There are elements of risk in traveling to countries roiled by political unrest and to regions battling deadly diseases with limited health infrastructure. Despite a strict regimen of taking medications and applying skin protection from mosquitoes, Boisen returned from one of his trips and landed in a hospital with a case of malaria, said his wife, Shelly.
"He did go to Nigeria one time, and Matt and (other researchers) were escorted by several men with AK-47s," she said. "The whole time, all I'm thinking of is 'Are you safe? Are you safe?
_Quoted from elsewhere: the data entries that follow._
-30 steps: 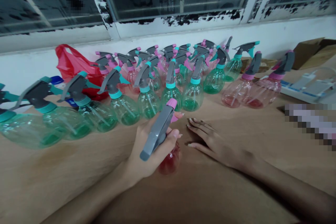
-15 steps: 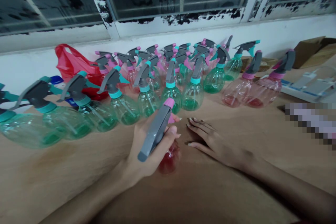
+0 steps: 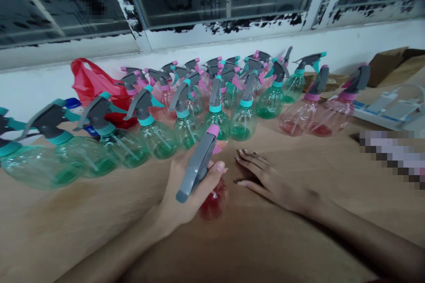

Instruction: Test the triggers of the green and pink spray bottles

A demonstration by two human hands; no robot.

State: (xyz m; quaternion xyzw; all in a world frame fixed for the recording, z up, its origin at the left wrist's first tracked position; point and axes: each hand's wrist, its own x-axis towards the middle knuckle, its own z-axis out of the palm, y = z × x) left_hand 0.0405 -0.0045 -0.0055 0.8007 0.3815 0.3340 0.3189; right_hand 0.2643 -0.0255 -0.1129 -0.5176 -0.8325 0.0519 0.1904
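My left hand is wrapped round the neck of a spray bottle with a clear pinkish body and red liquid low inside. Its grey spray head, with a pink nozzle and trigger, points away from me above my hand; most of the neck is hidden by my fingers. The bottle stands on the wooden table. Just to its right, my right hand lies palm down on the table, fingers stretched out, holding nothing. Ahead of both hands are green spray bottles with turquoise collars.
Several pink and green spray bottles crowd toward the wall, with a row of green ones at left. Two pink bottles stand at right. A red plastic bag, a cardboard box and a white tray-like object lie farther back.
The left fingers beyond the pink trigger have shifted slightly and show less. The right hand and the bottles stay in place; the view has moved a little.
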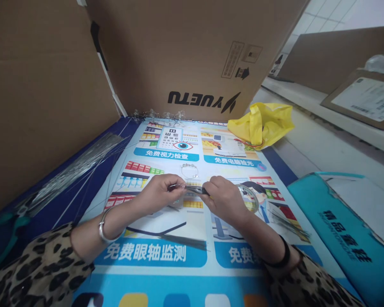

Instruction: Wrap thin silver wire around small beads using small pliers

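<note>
My left hand (161, 192), with a silver bangle at the wrist, is closed in a pinch on a thin wire piece (178, 186); its details are too small to tell. My right hand (225, 199) is wrapped round slim pliers (196, 189), whose jaws point left and meet the wire at my left fingertips. Just beyond my hands lies a wire ring with small beads (190, 171). Partly behind my right hand is a round clear dish (255, 204). Short cut wires (187, 241) lie below my left hand, and another bundle of wires (292, 224) is right of my right forearm.
Long thin wires (80, 164) lie at the left, near green-handled cutters (17, 221). Beaded wire pieces (160, 115) sit by the large cardboard box (185, 55) at the back. A yellow plastic bag (262, 125) is at back right, a teal box (342, 230) at right.
</note>
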`<state>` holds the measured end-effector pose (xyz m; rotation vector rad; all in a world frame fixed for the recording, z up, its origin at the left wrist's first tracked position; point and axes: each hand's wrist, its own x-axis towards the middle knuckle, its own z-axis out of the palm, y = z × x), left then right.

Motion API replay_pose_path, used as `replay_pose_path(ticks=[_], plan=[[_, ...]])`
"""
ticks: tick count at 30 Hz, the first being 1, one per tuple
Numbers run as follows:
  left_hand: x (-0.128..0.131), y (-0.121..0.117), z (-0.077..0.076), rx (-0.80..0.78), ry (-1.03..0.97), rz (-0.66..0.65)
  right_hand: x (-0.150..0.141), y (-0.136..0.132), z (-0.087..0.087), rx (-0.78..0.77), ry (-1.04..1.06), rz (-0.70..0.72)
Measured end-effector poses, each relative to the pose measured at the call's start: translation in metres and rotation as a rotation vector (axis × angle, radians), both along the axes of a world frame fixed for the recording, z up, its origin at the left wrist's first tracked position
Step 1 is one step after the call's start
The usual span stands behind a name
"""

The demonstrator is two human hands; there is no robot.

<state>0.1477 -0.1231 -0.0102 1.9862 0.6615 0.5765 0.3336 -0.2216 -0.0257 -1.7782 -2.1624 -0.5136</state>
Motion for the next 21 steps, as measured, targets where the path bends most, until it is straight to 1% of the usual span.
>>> replay_pose_path(ticks=[5, 8, 11, 14, 18, 21], plan=[[-0.0007, -0.0003, 0.0002, -0.041, 0.017, -0.011, -0.0007, -0.0008, -0.0006, -0.03, 0.008, -0.002], [-0.0007, -0.0006, 0.0001, -0.136, 0.016, -0.019, -0.0017, -0.0003, 0.0001, -0.086, 0.051, -0.017], [-0.0002, 0.0002, -0.0014, -0.27, -0.006, -0.029, -0.0029, 0.0005, 0.0015, -0.214, 0.166, -0.027], [0.0004, 0.0017, -0.0033, -0.347, -0.016, -0.032, -0.0035, 0.0014, 0.0026, -0.333, 0.297, -0.035], [0.0004, 0.0025, -0.0036, -0.392, -0.04, -0.049, -0.0029, 0.0028, 0.002, -0.415, 0.448, -0.033], [0.0, 0.002, -0.0026, -0.448, -0.074, -0.08, -0.0022, 0.0036, 0.0006, -0.455, 0.513, -0.027]])
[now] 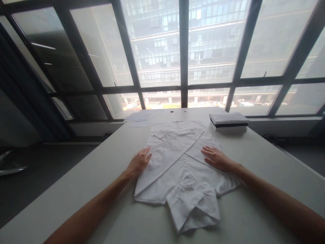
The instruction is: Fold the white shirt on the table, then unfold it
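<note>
A white shirt (pixel 177 162) lies spread on the white table (pixel 254 162), its two sleeves folded across each other over the body and its cuffs bunched near me. My left hand (pixel 139 162) rests flat on the shirt's left edge, fingers stretched out. On the shirt's right side lies my right hand (pixel 215 157), palm down with fingers apart. Neither hand grips the cloth.
A stack of folded white and dark garments (pixel 228 122) sits at the table's far right. Loose sheets of paper (pixel 141 118) lie at the far left corner. Large windows (pixel 182 51) stand behind the table, and dark floor (pixel 38 176) lies to the left.
</note>
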Tool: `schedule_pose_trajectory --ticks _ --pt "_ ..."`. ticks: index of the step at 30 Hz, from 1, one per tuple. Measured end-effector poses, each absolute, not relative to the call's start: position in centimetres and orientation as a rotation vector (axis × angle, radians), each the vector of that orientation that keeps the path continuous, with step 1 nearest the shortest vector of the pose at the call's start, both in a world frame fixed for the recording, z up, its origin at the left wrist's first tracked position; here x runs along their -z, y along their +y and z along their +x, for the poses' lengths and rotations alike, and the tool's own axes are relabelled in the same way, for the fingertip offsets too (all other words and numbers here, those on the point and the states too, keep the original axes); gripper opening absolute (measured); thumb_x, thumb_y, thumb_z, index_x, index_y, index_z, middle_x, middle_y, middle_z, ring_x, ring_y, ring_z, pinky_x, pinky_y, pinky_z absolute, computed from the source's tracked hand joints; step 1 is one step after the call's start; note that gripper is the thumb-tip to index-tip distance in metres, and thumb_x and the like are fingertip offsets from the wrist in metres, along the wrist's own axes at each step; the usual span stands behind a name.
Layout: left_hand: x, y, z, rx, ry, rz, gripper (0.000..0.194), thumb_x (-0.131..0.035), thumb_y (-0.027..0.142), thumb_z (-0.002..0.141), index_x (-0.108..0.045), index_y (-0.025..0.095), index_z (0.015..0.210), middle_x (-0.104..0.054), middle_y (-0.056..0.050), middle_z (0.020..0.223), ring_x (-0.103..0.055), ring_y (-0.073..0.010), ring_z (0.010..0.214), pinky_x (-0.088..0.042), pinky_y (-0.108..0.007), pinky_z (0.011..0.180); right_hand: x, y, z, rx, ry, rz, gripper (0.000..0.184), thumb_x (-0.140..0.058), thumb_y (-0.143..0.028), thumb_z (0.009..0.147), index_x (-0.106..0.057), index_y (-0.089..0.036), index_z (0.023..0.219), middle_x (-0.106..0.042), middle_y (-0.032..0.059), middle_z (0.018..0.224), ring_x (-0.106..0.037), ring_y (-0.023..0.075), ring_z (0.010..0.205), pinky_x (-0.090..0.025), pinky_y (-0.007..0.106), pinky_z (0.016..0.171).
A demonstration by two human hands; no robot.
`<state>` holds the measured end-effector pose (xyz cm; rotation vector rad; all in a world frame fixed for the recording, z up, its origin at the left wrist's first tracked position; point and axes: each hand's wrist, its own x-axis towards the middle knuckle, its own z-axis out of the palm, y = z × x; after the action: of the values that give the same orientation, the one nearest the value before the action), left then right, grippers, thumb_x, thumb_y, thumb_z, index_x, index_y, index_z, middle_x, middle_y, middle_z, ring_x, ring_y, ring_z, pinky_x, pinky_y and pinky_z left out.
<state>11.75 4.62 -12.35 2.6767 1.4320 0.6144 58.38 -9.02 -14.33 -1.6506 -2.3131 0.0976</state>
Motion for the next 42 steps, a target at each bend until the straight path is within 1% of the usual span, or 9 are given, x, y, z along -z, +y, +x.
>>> schedule_pose_trajectory --ticks 4,8,12,19,22,26,31,35,42 --pt "11.6 7.5 8.6 -0.845 1.497 2.371 0.053 -0.041 0.045 0.093 -0.06 0.016 0.134 -0.073 -0.01 0.116 -0.069 -0.0259 0.108 -0.054 -0.037 0.098 14.5 -8.9 58.5 -0.103 -2.309 -1.651 0.06 -0.039 -0.055 0.1 -0.049 -0.023 0.15 -0.036 0.0109 0.161 -0.031 0.0294 0.149 -0.028 0.051 0.121" --pt "11.9 8.4 7.4 -0.961 1.47 2.294 0.053 -0.055 0.055 0.085 -0.066 0.017 0.119 -0.074 -0.009 0.103 -0.071 -0.0258 0.094 -0.059 -0.036 0.085 14.6 -8.9 58.5 -0.096 -2.301 -1.651 0.058 -0.041 -0.053 0.1 -0.05 -0.023 0.149 -0.038 0.0111 0.16 -0.032 0.0293 0.149 -0.028 0.051 0.121" --pt "11.7 7.1 8.9 -1.055 1.422 2.497 0.045 -0.054 0.054 0.09 -0.068 0.018 0.112 -0.071 -0.012 0.113 -0.067 -0.0284 0.107 -0.053 -0.043 0.1 14.5 -8.9 58.5 -0.118 -2.298 -1.66 0.058 -0.042 -0.053 0.099 -0.051 -0.023 0.149 -0.038 0.0111 0.16 -0.032 0.0294 0.149 -0.028 0.051 0.121" --pt "12.3 4.6 11.6 -0.651 1.104 2.856 0.051 -0.04 0.049 0.102 -0.059 0.018 0.137 -0.056 -0.014 0.146 -0.049 -0.0305 0.138 -0.039 -0.051 0.115 14.2 -8.9 58.3 -0.12 -2.282 -1.636 0.058 -0.043 -0.052 0.099 -0.052 -0.021 0.147 -0.04 0.0127 0.159 -0.034 0.0301 0.148 -0.028 0.05 0.121" --pt "13.2 4.9 11.7 -0.463 1.125 2.91 0.051 -0.041 0.048 0.102 -0.059 0.018 0.139 -0.053 -0.017 0.148 -0.048 -0.0341 0.138 -0.04 -0.055 0.113 14.4 -8.8 58.3 -0.117 -2.265 -1.612 0.056 -0.044 -0.052 0.099 -0.053 -0.023 0.146 -0.042 0.0122 0.157 -0.036 0.0304 0.147 -0.029 0.051 0.12" --pt "12.8 4.8 11.6 -0.484 1.144 2.948 0.048 -0.039 0.043 0.104 -0.057 0.019 0.141 -0.05 -0.016 0.151 -0.046 -0.0332 0.14 -0.034 -0.059 0.117 14.5 -8.8 58.3 -0.111 -2.264 -1.589 0.056 -0.046 -0.051 0.099 -0.053 -0.024 0.147 -0.044 0.0116 0.156 -0.037 0.0302 0.146 -0.029 0.051 0.121" --pt "10.3 1.1 13.6 -0.554 0.959 2.938 0.045 -0.041 0.04 0.105 -0.053 0.02 0.144 -0.048 -0.012 0.153 -0.043 -0.0268 0.143 -0.038 -0.047 0.118 14.3 -8.9 58.3 -0.111 -2.261 -1.61 0.056 -0.047 -0.05 0.098 -0.053 -0.023 0.147 -0.042 0.0125 0.157 -0.037 0.0307 0.146 -0.03 0.051 0.12" --pt "9.5 -2.8 16.5 -0.51 0.714 2.957 0.048 -0.043 0.036 0.105 -0.043 0.027 0.152 -0.041 -0.006 0.159 -0.036 -0.0244 0.148 -0.034 -0.046 0.121 14.3 -8.9 58.3 -0.112 -2.265 -1.614 0.056 -0.047 -0.05 0.098 -0.054 -0.022 0.146 -0.042 0.0127 0.157 -0.037 0.0309 0.146 -0.031 0.051 0.12" --pt "11.2 -3.9 18.0 -0.272 0.568 2.921 0.05 -0.049 0.04 0.103 -0.047 0.025 0.151 -0.039 -0.01 0.159 -0.033 -0.0305 0.149 -0.033 -0.052 0.121 14.4 -8.8 58.3 -0.092 -2.268 -1.626 0.056 -0.046 -0.05 0.098 -0.054 -0.022 0.146 -0.043 0.0125 0.156 -0.038 0.0304 0.146 -0.031 0.051 0.12"
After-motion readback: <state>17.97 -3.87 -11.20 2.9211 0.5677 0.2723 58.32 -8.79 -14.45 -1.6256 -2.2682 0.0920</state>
Are you safe?' "
On his trip earlier this year, Boisen saw how Ebola's spread overwhelmed the Kenema Government Hospital, effectively shutting it down temporarily.
Ebola killed several of his friends and associates at the Kenema hospital and lab.
"But that's why we take the precautions that we do," he said.
Boisen's work in Kenema will be centered entirely in the Lassa Fever Laboratory at the Kenema hospital, and any samples tested will take place under a protective hood.
Boisen will be wearing protective gear as he works, which helps lift some of the emotional weight that builds when he travels to hot zones, his wife of 14 years said.
"I know he's safe," said Shelly Boisen, who works as a certified nursing assistant at Longmont United Hospital. "He actually did a video for us the last time he went down. I'm going to give it to our hospital (as an example of) precaution training. It took him about 20 minutes to put on the first layer; he duct-tapes the shirt, puts on gloves, duct-tapes the gloves onto the sleeves, and puts on the helmet."
She's also buoyed by the understanding that the dangerous work being done by her husband and others is for the greater good.
"There are good people over there that are also helping and putting their lives on the line, and he's just one of them," she said. "He's done a lot of this in the company, too, in the lab — test after test after test after test to perfect it."
Complementing the on-the-ground work in Africa by Corgenix, Fio and others is Ebola-related domestic research such as that occurring at Colorado State University.
Grants for research
Mathematics professor Michael Kirby and the university's Biopharmaceutical Manufacturing and Academic Resource Center, or BioMARC, each received grants to conduct Ebola-related research.
BioMARC was awarded a $2 million subcontract from the U.S. Department of Defense in October to develop and manufacture a vaccine to protect against filoviruses, including Ebola and Marburg.
"The project is moving forward with successes that are in-line with product expectations," Dennis Pierro, BioMARC director, said in a statement. "We are advancing the product toward the objective of the U.S. Department of Defense."
BioMARC officials said they expect to provide more information in the coming months.
The separate mathematics-focused study has generated some positive initial results, said Kirby, a professor in CSU's departments of Computer Science and Mathematics.
Kirby previously applied mathematical algorithms to data collected from patients infected with the H1N1 influenza virus to try to understand how the flu virus moved through and took root in the immune system.
Analyzing the behavior of the more than 1,400 genes involved, Kirby helped to show the genetic pathway of the virus and identify the point at which an affected person became symptomatic.
"What we discover with influenza we hope will carry over to the Ebola virus," Kirby said.
Kirby's team does not collect the data but rather uses data sets that already are in the public domain, including that of infected mice and nonhuman primates.
The early results from the mice data showed some pathways that were comparable to human influenza infection.
"For Ebola, it's very interesting," he said. "There are no tests for Ebola until you've become symptomatic."
And it can be weeks after infection before symptoms such as a fever start to show.
Finding those pathways could bolster diagnostic and early warning tests and, ideally, limit the spread of the disease, he said.
"It's kind of like a canary in a coal mine," he said.